▶ **Material for the task**:
-- Opening Marker --
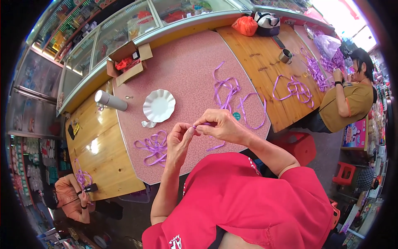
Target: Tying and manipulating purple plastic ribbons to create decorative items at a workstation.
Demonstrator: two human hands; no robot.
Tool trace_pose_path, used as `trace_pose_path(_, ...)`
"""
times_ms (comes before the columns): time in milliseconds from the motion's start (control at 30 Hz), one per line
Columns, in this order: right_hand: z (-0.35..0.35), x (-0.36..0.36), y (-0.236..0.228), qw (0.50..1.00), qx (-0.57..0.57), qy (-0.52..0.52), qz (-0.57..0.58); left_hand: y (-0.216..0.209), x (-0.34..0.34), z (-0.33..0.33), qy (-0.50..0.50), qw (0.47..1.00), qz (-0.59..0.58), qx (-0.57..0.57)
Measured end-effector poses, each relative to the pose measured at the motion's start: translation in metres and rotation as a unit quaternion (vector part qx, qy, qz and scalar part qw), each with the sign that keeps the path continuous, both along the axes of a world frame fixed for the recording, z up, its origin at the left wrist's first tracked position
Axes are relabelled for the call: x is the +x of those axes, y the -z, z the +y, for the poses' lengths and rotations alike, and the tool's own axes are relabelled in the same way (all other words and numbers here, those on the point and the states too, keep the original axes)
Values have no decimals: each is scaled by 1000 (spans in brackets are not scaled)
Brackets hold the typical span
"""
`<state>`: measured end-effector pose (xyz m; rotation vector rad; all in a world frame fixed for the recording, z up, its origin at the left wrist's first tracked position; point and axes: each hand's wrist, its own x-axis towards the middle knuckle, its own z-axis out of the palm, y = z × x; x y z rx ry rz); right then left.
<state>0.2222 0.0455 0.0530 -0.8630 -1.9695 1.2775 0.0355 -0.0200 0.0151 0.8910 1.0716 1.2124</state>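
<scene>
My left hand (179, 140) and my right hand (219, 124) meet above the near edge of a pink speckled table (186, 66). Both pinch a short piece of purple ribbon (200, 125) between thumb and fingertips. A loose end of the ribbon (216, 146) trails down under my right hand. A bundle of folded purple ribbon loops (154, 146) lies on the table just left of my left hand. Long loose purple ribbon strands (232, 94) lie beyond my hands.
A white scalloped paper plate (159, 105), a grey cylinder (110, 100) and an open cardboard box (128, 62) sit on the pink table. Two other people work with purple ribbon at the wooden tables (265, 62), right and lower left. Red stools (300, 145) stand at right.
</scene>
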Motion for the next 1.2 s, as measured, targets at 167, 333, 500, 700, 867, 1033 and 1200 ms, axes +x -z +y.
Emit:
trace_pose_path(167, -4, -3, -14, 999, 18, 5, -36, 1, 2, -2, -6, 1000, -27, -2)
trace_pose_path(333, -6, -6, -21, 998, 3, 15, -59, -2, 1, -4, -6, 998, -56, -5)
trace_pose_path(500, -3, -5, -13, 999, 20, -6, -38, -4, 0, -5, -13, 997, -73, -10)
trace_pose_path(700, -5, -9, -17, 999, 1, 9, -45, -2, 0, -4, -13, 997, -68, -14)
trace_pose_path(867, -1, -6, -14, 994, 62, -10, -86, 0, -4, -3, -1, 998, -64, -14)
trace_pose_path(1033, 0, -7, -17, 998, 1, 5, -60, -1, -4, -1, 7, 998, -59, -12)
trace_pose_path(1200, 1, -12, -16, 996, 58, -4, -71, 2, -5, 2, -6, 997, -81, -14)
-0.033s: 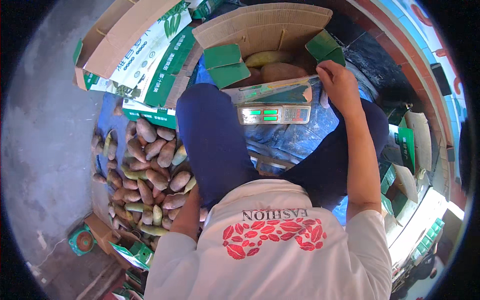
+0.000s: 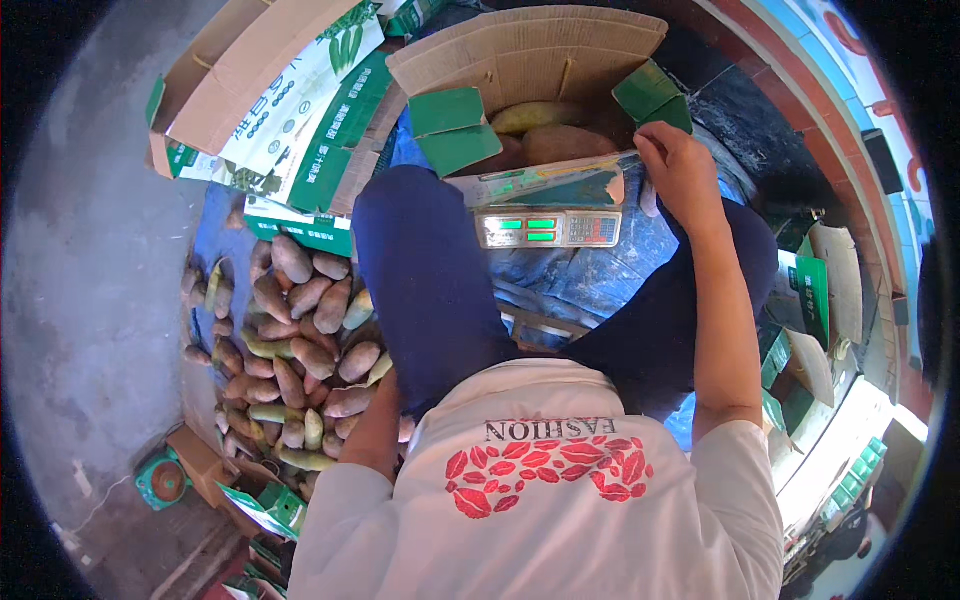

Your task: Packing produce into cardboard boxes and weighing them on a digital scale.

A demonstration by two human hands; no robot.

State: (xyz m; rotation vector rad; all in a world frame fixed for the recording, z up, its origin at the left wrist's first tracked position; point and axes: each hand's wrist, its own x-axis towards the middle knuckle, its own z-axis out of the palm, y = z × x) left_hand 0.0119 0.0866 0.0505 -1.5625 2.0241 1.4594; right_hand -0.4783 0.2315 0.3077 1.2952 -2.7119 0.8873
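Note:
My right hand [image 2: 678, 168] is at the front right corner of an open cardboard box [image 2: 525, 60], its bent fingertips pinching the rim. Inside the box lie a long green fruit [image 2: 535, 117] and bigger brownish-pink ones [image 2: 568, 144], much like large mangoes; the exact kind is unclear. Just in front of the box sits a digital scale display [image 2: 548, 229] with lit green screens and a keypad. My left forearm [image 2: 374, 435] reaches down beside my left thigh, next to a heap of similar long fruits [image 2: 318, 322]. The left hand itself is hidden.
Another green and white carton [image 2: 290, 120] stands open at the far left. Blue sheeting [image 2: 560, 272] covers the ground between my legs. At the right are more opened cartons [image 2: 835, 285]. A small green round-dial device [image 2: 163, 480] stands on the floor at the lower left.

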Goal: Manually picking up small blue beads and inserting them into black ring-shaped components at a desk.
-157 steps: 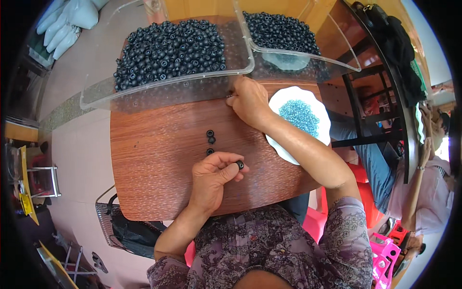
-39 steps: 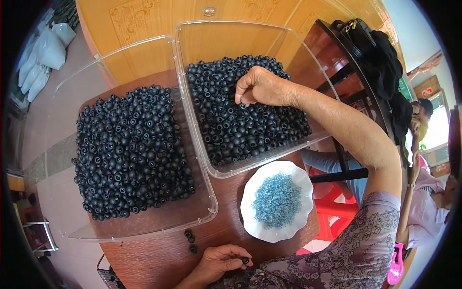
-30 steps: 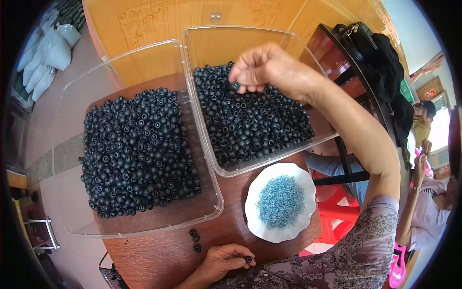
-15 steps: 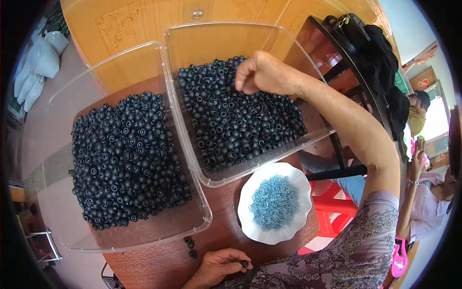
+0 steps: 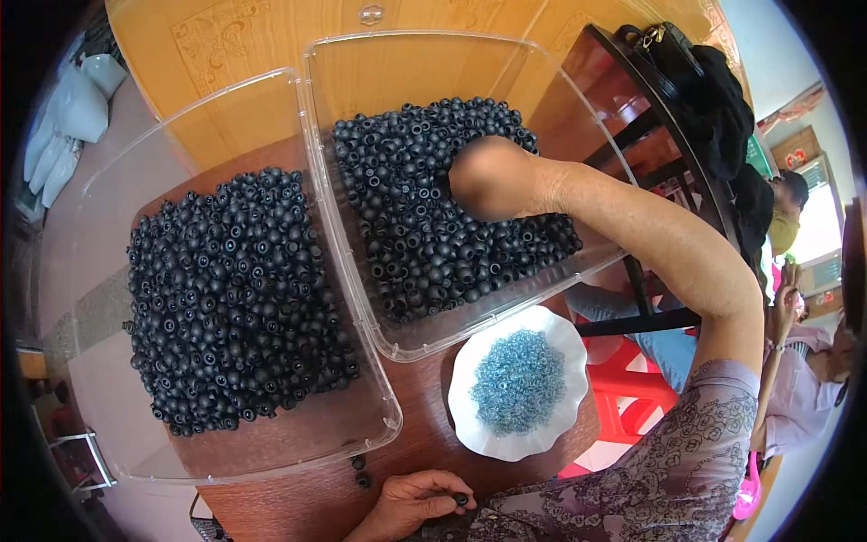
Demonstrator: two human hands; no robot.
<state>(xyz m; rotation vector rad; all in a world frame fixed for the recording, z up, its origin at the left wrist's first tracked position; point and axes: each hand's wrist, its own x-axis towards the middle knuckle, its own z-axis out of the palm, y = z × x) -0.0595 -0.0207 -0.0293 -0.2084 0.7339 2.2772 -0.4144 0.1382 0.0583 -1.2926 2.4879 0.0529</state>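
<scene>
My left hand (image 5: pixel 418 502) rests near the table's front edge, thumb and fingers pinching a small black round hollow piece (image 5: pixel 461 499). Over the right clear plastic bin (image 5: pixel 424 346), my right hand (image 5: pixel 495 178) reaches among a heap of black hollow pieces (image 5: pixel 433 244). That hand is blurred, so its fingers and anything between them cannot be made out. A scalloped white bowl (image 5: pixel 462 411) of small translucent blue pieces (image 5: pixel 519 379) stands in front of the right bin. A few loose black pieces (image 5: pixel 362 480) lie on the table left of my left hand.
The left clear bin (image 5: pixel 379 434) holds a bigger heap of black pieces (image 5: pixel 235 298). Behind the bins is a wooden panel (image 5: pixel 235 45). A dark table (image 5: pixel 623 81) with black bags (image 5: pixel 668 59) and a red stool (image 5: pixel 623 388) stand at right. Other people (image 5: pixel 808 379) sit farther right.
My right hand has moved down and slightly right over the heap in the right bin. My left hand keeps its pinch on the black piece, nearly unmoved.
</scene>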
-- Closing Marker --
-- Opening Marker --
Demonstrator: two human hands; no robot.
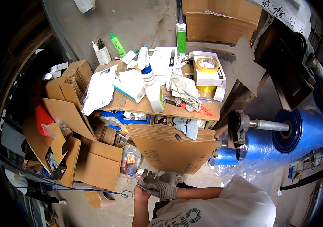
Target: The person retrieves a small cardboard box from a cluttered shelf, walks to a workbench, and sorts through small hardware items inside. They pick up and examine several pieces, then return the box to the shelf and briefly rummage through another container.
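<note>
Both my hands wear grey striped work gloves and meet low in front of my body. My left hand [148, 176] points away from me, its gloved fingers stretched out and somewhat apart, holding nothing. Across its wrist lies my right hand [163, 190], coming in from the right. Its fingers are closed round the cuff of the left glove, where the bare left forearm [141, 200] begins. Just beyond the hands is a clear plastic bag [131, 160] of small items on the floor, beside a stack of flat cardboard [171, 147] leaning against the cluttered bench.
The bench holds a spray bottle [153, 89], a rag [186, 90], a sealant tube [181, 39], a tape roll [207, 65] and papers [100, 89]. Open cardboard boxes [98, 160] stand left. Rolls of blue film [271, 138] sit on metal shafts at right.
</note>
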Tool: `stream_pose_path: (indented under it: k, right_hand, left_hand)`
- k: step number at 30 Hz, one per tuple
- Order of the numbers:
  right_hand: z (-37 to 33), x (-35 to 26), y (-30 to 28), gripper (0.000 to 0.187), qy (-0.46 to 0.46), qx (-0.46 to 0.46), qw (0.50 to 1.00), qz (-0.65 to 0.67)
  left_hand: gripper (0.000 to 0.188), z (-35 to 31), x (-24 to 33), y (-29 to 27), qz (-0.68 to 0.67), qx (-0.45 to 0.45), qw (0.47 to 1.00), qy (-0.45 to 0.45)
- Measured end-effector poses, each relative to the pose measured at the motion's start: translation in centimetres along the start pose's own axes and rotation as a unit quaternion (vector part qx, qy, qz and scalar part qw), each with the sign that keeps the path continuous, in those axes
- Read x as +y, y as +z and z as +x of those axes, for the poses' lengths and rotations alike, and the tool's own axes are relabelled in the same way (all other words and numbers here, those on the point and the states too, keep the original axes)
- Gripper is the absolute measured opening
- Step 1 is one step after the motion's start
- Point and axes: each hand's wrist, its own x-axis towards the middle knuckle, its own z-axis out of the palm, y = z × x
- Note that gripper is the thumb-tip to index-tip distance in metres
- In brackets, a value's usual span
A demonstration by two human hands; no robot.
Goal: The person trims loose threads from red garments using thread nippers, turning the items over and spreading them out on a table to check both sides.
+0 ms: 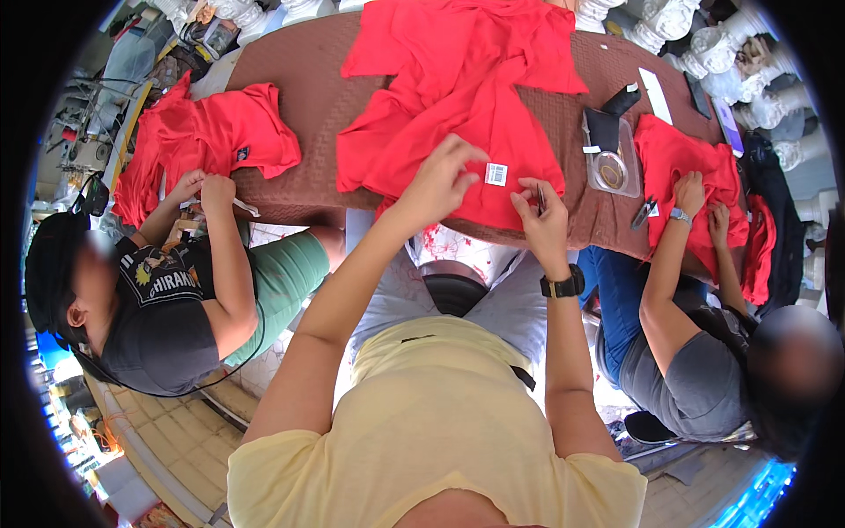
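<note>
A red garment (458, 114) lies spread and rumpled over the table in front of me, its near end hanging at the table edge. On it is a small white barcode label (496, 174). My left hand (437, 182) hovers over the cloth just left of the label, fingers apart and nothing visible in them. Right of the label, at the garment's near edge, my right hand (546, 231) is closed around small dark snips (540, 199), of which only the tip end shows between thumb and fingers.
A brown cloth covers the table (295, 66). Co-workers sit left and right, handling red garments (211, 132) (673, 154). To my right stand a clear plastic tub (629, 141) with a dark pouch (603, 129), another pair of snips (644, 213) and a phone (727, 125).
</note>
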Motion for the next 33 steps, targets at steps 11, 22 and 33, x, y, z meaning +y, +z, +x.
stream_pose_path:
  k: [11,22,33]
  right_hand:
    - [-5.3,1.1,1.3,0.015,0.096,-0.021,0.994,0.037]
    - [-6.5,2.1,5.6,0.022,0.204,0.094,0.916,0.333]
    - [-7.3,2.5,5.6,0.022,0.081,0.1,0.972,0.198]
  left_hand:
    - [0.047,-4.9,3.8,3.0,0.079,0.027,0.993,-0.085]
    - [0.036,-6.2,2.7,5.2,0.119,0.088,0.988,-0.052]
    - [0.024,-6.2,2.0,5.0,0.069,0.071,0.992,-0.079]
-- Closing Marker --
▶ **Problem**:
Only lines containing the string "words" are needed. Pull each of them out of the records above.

▶ **Expected output**:
Axes are relabelled for the call: x is the +x of those axes, y the -z, z the +y, for the poses' lengths and rotations alike, and the tool's own axes are relabelled in the same way (all other words and numbers here, those on the point and the states too, keep the original axes)
- Read x as +y, y as +z and z as +x of those axes, for the poses' lengths and rotations alike, and the tool's own axes are relabelled in the same way (all other words and numbers here, those on the point and the states too, keep the original axes)

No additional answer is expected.